● **About this task**
Your answer should consist of the lines in the following data that contain "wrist".

● **Information shown**

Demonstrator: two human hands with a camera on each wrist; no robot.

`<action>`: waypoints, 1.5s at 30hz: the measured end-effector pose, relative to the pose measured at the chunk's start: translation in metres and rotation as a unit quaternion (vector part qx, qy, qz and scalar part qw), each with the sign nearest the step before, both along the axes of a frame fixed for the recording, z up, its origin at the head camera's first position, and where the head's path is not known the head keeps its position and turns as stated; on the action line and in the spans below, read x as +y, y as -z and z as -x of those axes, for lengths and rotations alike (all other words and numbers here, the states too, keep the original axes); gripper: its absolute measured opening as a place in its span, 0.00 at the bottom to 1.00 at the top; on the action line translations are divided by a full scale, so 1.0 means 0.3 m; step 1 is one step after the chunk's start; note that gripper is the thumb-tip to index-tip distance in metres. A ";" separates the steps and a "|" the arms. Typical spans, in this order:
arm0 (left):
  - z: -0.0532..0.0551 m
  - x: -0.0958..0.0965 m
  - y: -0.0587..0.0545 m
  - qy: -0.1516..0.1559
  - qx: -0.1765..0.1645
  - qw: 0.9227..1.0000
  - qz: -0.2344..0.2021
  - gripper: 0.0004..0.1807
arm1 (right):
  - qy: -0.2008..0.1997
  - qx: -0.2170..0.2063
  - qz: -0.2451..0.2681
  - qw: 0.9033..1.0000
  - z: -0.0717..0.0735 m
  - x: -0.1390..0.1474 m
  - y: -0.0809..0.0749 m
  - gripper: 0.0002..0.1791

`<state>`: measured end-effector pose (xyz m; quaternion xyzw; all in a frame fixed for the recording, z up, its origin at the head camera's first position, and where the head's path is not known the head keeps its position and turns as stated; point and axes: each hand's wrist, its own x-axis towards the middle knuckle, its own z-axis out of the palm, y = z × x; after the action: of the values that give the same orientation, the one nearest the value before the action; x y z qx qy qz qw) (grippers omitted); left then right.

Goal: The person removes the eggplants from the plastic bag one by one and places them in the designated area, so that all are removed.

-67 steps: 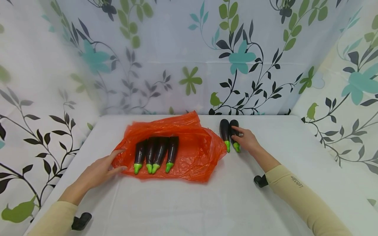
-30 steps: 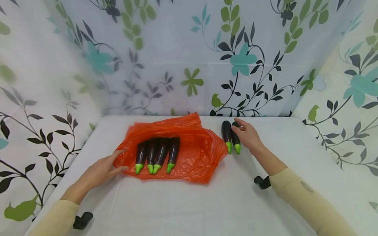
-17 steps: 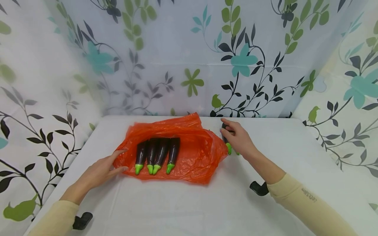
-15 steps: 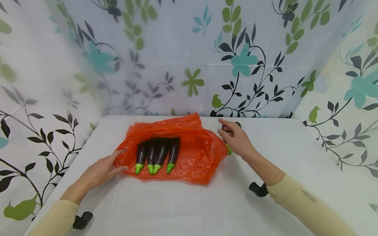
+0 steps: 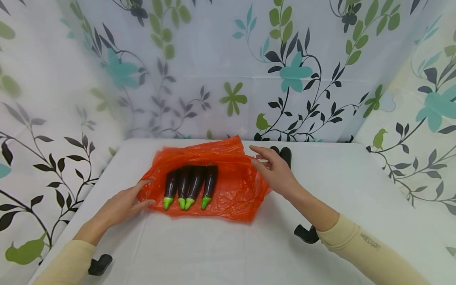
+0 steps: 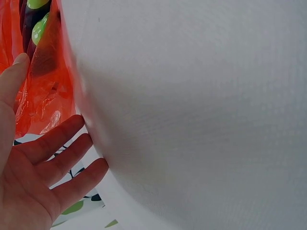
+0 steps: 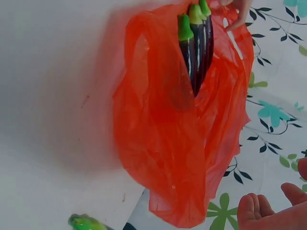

● **Answer for the task**
Demonstrator: two human hands with a camera on each wrist; no robot.
`<state>`: measured end-effector pose (xyz m; quaternion xyzw; all in a frame fixed for the recording, z up, its origin at the head camera's first position, and where the head's path is not known the head keeps its position and turns as stated; point and axes: each hand's wrist, its own x-axis towards the middle knuckle, its own z-axis out of the palm, y = z × x; after the action: of the values that give the same orientation, the one nearest the value before the action; x y z qx qy qz qw) (grippers omitted); left then right.

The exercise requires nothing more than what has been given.